TC,14/03/2007,3422
Les procédures de difficultés d'entreprise visent à sauvegarder l'ordre public économique, maintenir l'égalité entre acteurs et encourager l'investissement. Dès l'ouverture, le juge-commissaire supervise les actifs et passifs. Le conservateur est dessaisi de ses pouvoirs et ne peut agir qu'avec l'ordonnance du juge-commissaire, sous peine de responsabilité personnelle.
Points clés
- Les procédures de difficultés d'entreprise visent à protéger l'ordre public économique et encourager l'investissement.
- Dès l'ouverture de la procédure, le juge-commissaire obtient l'autorité exclusive sur la supervision des actifs et passifs.

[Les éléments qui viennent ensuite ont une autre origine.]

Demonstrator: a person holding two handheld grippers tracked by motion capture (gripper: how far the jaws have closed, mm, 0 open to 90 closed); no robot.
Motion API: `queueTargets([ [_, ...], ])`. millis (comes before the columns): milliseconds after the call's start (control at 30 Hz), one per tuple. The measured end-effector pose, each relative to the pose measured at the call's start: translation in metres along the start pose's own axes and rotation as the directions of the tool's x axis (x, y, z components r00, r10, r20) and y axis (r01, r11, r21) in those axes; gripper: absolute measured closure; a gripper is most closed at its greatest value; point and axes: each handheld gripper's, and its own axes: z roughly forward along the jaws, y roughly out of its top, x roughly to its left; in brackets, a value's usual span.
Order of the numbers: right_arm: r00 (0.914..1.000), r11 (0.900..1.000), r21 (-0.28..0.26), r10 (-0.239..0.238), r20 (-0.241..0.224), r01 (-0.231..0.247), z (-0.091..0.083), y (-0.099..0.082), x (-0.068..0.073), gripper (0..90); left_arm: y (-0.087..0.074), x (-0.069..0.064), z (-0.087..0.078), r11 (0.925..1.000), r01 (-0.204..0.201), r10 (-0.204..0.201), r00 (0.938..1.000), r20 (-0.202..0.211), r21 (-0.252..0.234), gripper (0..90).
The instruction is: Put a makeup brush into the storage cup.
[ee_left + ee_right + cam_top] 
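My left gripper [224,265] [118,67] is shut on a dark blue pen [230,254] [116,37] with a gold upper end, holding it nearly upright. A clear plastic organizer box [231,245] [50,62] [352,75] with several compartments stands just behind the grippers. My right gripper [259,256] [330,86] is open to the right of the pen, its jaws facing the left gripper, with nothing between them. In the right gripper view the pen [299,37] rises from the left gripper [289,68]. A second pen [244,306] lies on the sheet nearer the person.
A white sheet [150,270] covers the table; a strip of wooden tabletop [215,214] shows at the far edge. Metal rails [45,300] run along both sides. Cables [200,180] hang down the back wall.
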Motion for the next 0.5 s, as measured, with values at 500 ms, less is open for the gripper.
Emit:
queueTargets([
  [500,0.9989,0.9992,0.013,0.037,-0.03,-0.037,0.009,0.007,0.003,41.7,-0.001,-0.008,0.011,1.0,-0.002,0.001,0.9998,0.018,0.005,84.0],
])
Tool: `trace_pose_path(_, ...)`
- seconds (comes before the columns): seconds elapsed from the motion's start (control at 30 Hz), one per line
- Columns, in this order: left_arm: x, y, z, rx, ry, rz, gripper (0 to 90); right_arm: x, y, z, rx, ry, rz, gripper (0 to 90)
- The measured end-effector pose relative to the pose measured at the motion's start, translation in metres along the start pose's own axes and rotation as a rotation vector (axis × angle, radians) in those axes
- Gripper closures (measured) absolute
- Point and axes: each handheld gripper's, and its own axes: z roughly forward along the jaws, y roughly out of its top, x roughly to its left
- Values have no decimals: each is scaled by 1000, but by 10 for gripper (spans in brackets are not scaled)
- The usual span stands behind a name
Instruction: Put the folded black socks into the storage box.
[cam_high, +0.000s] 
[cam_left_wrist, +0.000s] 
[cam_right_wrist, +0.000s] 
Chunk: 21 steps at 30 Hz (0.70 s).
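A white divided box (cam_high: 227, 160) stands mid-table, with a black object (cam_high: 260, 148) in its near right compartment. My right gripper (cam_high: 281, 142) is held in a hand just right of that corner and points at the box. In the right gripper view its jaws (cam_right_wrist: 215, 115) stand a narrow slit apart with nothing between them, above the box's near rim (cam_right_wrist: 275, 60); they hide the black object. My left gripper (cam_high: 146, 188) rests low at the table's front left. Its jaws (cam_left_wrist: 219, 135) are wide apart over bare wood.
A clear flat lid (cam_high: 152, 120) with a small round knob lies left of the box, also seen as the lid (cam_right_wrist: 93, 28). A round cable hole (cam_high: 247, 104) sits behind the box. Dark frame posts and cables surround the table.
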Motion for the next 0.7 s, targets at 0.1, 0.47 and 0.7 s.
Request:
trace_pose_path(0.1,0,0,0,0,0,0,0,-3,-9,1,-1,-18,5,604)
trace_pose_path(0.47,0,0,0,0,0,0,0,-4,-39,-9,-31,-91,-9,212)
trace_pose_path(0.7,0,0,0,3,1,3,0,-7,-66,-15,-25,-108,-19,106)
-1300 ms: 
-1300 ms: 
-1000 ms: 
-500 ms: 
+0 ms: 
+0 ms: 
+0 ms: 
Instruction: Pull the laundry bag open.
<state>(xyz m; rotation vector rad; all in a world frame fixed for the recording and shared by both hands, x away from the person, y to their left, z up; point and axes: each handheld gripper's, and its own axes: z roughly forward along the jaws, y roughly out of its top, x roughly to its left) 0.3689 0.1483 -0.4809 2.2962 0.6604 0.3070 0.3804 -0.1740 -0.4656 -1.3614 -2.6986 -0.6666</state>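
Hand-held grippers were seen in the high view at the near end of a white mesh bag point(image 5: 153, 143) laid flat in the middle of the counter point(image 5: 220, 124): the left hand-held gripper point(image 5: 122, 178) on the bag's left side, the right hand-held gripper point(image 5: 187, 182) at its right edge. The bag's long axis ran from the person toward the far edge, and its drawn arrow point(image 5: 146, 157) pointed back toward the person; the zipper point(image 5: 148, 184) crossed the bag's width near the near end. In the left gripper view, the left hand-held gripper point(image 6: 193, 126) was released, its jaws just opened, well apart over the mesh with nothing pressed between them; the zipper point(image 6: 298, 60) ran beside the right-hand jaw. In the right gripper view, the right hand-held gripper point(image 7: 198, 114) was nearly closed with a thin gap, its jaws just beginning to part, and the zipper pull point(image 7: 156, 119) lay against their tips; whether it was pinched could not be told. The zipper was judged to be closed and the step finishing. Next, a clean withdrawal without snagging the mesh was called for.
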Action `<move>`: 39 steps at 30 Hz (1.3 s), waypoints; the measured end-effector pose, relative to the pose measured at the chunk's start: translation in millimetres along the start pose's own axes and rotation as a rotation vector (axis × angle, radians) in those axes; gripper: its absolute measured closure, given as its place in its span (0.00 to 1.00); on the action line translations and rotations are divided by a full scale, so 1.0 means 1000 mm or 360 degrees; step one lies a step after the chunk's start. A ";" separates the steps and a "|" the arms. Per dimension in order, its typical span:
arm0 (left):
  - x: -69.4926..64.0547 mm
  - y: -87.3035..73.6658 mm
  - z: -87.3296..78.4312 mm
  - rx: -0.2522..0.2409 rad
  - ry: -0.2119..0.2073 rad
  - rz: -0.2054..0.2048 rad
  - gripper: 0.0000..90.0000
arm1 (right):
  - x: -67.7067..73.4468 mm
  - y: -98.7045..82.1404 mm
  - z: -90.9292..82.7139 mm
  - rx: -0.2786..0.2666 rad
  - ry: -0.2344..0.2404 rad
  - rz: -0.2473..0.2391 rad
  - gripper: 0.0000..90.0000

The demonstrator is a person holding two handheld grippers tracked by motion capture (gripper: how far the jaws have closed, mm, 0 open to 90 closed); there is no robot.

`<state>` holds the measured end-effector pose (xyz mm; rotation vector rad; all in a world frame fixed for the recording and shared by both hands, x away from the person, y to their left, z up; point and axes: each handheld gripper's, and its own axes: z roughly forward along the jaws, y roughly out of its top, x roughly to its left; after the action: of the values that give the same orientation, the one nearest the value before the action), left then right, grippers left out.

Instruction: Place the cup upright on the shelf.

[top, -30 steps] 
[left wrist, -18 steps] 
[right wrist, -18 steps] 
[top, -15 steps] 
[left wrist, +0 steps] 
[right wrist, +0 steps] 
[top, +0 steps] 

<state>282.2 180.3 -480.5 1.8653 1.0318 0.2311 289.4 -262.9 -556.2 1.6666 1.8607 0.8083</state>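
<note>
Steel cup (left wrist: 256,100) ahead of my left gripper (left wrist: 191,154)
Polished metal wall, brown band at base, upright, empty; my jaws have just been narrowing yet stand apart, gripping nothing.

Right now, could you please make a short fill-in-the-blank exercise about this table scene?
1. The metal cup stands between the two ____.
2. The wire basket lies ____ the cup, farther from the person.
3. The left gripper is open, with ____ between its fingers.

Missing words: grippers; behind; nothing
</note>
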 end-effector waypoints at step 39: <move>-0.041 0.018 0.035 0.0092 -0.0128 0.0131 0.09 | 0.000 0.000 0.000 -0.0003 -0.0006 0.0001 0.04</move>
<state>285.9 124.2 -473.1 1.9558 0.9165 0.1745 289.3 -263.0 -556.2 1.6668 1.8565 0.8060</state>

- Le conservateur est automatiquement dessaisi de ses pouvoirs et doit obtenir une ordonnance du juge-commissaire pour toute inscription ou radiation, sous peine de responsabilité personnelle.
Résumé
Cette décision de justice (TC, 14/03/2007, 3422) souligne que les procédures de difficultés d'entreprise ont pour objectif primordial la sauvegarde de l'ordre public économique. Elles visent à maintenir l'égalité entre les différents acteurs et intervenants, en vertu du principe d'unité des procédures, afin de réaliser la paix sociale, la stabilité politique et de créer un climat propice à l'encouragement des investissements nationaux et étrangers. Un point crucial est le transfert d'autorité dès l'ouverture de la procédure : seuls les organes désignés, et plus particulièrement le juge-commissaire, sont habilités à superviser les actifs et passifs de l'entreprise. La décision précise qu'à la réception du jugement d'ouverture d'une procédure de redressement, le conservateur est automatiquement dessaisi de ses pouvoirs. Il ne peut dès lors procéder à des inscriptions ou radiations qu'en vertu d'une ordonnance rendue par le juge-commissaire, toute infraction pouvant engager sa responsabilité personnelle. Cette jurisprudence renforce la centralisation du contrôle judiciaire dans la gestion des entreprises en difficulté.
Texte
Le but des procédures des difficultés de l'entreprise est la sauvegarde de l'ordre public économique en maintenant l'égalité entre les différents acteurs et intervenants, en vertu du principe de l'unité des procédures afin de réaliser la paix sociale et la stabilité politique et créer l'atmosphère appropriée pour encourager les investissements nationaux et étrangers. Dès l'ouverture de la procédure, seuls ces organes et plus particulièrement le juge commissaire , sont habilités à superviser les actifs et passifs de l'entreprise. A réception du jugement de l'ouverture de la procédure de redressement par le conservateur, celui ci est automatiquement dessaisit de ses pouvoirs et ne peut plus procéder à des inscriptions ou radiations que sur ordonnance rendu par le juge commissaire , sous peine d'engager sa responsabilité personnelle.